Tuesday, December 30, 2008

A year almost without words

The holiday season has made me come to terms that the dry cleaner across the street has closed. For the years that I was in banking I would have a shirt rotation where half of my shirts were stored at the cleaners while the other half waited in my closet. There was some management to make sure that there was enough fancy and conservative shirts were in each rotation, and as the seasons shifted sweaters were added to one or the other.

My current gig doesn't require dressy shirts; the attire is programmer casual instead of business. It was a strange shift to dress more casually to work much harder, because when it is just you and another guy working on a project how you look to each other isn't as important. (Granted we are such nerds that we have a hard time remember who brought in which jacket).

The work itself has been great. After two early iphone projects which I am chalking off as a learning experience (and was compensated as such) we settled into pairwise programming. The two of us stare at the same computer screen as he types and I try to provide counter point. 
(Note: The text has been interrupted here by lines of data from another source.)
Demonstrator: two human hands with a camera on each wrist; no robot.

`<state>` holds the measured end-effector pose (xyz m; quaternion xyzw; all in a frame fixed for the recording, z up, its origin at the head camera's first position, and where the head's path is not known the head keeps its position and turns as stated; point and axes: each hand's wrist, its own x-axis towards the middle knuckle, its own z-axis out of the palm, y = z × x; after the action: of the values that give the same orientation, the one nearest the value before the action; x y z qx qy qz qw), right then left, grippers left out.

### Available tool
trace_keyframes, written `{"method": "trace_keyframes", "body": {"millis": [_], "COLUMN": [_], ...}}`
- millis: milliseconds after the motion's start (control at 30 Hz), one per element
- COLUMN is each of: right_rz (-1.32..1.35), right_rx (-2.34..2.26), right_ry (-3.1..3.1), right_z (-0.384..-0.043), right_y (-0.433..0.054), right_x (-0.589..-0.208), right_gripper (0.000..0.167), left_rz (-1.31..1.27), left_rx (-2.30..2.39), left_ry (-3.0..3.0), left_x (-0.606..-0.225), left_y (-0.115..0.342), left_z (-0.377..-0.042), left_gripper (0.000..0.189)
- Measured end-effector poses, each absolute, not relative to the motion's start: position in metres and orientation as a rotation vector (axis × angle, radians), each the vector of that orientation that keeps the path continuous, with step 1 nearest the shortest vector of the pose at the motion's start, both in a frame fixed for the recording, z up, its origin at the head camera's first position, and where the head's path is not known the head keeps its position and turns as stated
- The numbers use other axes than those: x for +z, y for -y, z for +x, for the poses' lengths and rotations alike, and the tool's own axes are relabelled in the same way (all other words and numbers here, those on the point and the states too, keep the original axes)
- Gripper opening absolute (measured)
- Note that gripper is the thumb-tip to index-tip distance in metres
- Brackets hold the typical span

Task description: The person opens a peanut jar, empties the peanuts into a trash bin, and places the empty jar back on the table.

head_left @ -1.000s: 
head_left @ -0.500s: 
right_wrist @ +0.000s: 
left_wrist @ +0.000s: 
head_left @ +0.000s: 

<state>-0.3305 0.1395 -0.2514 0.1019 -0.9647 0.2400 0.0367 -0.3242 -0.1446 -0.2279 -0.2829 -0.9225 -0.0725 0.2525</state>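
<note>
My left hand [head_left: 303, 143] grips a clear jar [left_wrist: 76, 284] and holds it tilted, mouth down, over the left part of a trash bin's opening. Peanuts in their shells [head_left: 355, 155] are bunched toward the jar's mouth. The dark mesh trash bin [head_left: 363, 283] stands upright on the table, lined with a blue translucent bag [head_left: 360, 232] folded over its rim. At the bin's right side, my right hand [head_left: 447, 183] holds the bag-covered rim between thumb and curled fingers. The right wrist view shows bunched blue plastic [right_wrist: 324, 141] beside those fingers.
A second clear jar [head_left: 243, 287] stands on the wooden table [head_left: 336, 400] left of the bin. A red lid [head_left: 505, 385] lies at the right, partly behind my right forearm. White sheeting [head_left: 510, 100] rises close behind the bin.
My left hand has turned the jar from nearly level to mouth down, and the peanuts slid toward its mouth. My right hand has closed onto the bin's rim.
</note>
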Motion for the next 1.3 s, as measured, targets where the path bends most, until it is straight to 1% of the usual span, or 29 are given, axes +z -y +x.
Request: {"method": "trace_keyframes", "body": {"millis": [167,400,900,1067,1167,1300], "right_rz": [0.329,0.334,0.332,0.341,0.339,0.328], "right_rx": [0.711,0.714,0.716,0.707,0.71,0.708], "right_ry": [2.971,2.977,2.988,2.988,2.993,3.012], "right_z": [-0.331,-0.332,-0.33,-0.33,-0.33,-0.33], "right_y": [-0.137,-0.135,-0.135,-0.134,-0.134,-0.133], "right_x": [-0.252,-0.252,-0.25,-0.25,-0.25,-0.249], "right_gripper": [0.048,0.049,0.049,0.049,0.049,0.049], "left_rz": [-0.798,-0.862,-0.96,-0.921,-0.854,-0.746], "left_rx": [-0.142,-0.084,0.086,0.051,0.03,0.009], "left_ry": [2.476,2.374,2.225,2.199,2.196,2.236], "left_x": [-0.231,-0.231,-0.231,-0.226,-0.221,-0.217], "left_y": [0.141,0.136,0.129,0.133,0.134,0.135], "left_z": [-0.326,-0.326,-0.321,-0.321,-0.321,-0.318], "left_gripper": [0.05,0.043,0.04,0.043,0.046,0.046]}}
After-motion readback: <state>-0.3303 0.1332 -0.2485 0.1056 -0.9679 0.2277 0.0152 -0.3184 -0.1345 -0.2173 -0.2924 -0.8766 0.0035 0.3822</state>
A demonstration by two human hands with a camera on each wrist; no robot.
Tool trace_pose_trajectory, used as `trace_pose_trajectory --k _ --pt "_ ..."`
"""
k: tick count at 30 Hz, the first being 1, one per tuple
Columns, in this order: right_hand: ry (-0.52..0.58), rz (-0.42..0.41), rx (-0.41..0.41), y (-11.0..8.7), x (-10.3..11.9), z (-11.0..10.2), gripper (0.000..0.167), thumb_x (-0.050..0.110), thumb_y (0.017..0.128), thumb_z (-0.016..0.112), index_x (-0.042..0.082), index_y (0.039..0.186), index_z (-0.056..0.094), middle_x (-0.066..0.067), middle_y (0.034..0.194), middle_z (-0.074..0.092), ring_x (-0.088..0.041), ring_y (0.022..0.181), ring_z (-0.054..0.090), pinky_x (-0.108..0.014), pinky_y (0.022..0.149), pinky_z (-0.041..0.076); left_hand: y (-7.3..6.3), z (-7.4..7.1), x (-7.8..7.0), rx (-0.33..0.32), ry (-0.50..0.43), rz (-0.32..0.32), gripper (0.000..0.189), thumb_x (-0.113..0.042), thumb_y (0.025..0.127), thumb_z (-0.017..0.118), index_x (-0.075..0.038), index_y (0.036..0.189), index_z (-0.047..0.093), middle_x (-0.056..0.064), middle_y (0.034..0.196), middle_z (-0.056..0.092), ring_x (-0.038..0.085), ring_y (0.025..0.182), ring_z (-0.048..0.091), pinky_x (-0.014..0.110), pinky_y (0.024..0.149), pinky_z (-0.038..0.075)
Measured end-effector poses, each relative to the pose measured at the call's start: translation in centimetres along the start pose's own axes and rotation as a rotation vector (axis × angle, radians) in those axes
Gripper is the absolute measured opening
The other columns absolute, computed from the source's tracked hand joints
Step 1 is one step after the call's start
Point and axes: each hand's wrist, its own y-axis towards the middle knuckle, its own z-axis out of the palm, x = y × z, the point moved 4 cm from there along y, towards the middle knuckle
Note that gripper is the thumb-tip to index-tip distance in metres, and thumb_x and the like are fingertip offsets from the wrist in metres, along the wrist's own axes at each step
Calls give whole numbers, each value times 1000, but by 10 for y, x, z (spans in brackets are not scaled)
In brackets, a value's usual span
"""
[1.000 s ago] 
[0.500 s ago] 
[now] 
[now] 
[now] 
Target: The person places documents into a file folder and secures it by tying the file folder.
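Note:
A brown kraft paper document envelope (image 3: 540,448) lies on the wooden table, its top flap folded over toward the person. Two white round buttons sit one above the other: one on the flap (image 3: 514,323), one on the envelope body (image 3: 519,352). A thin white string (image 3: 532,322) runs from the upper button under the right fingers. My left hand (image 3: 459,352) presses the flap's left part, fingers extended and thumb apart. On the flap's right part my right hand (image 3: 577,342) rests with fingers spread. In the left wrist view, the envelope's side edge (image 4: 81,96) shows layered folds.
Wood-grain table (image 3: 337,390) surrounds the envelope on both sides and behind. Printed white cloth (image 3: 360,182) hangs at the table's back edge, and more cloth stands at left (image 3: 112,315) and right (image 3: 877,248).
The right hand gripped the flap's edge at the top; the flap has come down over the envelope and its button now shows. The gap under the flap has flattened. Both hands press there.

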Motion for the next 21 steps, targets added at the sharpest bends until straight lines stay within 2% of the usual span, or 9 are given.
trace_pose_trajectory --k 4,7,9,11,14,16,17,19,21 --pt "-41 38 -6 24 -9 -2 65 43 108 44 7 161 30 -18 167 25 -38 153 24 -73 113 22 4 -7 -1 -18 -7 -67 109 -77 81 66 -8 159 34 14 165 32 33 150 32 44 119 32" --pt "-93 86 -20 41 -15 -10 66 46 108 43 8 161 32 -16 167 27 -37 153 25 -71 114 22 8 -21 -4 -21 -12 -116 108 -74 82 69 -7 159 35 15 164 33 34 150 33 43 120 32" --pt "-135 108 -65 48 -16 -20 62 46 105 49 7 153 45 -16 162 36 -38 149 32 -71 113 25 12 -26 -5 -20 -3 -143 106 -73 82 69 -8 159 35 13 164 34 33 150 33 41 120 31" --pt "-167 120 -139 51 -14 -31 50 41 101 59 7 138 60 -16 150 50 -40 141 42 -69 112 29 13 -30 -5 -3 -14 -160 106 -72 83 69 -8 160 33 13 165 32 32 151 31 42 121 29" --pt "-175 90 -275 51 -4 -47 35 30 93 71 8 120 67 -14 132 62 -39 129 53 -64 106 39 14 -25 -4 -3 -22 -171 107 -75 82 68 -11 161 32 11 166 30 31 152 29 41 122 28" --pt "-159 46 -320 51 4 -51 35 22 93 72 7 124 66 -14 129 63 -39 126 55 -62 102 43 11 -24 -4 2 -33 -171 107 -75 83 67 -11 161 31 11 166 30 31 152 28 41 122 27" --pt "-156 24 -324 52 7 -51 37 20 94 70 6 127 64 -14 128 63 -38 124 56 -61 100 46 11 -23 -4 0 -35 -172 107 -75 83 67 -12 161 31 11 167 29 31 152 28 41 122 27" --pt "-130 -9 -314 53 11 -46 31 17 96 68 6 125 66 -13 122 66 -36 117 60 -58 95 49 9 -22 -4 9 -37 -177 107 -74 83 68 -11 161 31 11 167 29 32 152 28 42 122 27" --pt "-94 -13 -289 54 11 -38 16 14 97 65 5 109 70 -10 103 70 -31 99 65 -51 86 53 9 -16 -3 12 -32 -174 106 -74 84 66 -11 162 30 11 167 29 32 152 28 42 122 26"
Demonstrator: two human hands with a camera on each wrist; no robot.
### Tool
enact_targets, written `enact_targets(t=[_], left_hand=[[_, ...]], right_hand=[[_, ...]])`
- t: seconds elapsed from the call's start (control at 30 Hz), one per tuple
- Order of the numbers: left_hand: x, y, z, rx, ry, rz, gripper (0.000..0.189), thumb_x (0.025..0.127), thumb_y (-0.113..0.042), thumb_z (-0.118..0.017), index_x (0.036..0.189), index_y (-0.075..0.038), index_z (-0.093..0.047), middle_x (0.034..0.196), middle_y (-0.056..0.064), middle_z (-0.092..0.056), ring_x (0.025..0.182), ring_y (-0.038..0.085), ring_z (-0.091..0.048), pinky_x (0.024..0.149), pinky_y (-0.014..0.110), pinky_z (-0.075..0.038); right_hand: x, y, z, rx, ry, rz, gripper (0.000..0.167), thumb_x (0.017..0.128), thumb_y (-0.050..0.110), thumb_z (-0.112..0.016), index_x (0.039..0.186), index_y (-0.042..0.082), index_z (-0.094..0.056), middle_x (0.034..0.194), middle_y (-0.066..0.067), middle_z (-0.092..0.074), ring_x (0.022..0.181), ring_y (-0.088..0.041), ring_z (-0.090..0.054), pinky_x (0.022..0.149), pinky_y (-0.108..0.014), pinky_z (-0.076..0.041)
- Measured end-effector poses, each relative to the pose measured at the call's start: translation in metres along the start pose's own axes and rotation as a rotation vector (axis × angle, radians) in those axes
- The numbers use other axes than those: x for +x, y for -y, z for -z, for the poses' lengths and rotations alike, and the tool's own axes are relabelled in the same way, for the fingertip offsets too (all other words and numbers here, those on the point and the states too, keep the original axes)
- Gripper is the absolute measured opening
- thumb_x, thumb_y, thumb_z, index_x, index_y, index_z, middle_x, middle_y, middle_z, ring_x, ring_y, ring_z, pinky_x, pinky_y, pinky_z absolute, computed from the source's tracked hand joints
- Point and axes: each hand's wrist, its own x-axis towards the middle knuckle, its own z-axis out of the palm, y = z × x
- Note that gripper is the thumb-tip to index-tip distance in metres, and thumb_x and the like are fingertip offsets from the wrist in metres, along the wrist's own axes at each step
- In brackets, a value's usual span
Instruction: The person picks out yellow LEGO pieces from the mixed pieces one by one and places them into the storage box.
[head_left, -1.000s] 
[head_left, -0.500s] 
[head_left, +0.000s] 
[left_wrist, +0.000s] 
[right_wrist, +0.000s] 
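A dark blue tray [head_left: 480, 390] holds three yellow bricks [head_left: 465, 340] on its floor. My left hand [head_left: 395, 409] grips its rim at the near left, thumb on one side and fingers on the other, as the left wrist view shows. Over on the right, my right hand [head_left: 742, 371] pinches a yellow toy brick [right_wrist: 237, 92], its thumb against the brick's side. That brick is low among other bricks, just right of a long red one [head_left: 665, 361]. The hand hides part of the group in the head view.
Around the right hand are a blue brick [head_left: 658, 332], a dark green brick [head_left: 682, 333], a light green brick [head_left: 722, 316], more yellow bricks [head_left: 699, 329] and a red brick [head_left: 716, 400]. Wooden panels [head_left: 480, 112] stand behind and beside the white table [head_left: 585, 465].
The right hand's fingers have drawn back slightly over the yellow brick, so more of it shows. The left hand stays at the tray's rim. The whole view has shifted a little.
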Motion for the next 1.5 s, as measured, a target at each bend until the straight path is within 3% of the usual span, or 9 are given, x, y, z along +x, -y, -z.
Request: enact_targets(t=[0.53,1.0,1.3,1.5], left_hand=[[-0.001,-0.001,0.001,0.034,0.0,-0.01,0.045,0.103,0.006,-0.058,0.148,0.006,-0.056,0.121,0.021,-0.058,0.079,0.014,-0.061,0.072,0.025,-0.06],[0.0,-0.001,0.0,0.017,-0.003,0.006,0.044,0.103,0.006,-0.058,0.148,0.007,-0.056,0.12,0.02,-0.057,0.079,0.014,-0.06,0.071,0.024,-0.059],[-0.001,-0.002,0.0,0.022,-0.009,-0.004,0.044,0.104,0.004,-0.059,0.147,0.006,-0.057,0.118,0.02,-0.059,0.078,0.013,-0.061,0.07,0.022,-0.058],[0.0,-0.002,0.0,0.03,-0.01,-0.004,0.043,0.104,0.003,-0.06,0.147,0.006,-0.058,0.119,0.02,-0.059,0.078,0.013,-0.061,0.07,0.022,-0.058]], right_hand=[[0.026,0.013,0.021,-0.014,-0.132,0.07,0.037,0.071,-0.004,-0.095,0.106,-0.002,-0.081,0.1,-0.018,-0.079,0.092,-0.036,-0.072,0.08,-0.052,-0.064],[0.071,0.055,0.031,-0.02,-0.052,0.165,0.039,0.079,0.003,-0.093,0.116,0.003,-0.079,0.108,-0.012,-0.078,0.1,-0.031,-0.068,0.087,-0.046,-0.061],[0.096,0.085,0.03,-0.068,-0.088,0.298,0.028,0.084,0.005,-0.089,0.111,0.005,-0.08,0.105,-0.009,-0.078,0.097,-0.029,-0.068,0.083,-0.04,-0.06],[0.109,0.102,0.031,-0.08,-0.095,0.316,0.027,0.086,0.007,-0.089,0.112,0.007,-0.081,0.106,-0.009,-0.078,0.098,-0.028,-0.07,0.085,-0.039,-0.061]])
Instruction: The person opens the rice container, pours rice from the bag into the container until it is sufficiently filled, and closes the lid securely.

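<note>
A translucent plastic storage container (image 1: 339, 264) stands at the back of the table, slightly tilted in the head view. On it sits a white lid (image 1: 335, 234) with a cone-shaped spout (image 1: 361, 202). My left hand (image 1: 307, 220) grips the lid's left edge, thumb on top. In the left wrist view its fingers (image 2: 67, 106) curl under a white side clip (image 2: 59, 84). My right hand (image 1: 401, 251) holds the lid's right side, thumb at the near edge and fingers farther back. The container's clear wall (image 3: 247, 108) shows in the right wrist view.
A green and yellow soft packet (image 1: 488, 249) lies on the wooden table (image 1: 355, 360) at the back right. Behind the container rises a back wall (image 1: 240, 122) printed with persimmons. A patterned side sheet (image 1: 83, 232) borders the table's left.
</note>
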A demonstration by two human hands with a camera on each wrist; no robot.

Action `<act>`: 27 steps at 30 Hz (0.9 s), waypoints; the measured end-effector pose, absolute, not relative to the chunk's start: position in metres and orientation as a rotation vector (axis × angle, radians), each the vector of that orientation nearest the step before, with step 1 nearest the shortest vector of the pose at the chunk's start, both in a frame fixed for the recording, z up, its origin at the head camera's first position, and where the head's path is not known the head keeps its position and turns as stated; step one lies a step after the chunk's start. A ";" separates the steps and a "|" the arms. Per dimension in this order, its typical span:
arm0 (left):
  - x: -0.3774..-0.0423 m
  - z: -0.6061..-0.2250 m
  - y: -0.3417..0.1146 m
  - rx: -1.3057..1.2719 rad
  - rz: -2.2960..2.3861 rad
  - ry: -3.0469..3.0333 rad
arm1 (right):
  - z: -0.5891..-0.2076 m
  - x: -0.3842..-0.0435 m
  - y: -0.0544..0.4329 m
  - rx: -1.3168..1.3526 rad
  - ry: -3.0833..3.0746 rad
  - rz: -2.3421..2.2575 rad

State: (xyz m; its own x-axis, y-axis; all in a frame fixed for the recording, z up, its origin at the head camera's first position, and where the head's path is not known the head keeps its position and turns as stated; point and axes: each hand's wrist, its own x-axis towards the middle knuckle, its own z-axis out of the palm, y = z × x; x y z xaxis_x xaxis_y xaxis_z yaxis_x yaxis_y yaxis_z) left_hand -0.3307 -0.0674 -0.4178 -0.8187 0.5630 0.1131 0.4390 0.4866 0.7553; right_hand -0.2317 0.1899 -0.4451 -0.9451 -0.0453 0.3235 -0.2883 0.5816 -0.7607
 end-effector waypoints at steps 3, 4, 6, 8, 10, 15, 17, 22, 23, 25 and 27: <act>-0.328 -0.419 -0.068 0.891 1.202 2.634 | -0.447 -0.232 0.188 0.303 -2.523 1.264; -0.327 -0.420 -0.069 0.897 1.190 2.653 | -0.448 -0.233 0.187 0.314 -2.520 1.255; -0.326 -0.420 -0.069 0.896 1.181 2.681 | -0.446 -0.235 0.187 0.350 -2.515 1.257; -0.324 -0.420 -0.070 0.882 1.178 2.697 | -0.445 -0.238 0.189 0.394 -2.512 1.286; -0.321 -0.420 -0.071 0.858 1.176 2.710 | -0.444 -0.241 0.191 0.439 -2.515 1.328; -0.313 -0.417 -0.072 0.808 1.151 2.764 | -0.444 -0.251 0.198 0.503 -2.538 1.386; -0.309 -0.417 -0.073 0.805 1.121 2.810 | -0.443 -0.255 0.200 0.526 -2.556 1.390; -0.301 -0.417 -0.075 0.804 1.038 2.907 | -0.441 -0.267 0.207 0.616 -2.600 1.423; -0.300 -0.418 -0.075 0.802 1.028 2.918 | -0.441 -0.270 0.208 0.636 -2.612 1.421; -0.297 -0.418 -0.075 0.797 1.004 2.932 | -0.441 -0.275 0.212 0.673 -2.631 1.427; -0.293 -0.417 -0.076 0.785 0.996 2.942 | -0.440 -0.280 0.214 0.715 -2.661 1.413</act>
What began as playing around with stereo configuration protocols - and most of our work feels closer to playing with legos than worrying about third quarter results - and continued by a general progression of feature creep became an iPhone application that lets you play radio from streams around the world. 

Our initial most popular stream was from Hong Kong, and in the past week I have worked on ones from Greece, Canada, England and Denmark. Half of those I have no idea what they are saying, but to hear that chatter and realize that you are building something that lets someone connect to the voices of their home is a good thing. People don't need to know the traffic a half a world away, but to be reminded that the traffic is still their brings a sense of closeness.

I like to think that right now I am in the nostalgia business.

As for the work between listening to the world It isn't a relationship of equals - he is significantly brighter than I am. But what I have learned is that I am a good Watson to his Sherlock Holmes. It is strange place to find yourself in sidekick status, but I guess I have gotten to that point that is better to team up with the right person and going interesting places than wondering brilliantly, but aimlessly in the dark.

I wonder what my shirt think of this. They spend half their life time in the dark of my closet and the other half in the bright, but chemically smelly world of the dry cleaners. Which do they consider home?

I hit an odometer change this year, a marking that half of the rotation is over. It is a tough marker to pass while realizing that half might now be over.

But the other side of that is that my second half could be brighter than the years that came before it, that this half could be the better rotation. It has started as such.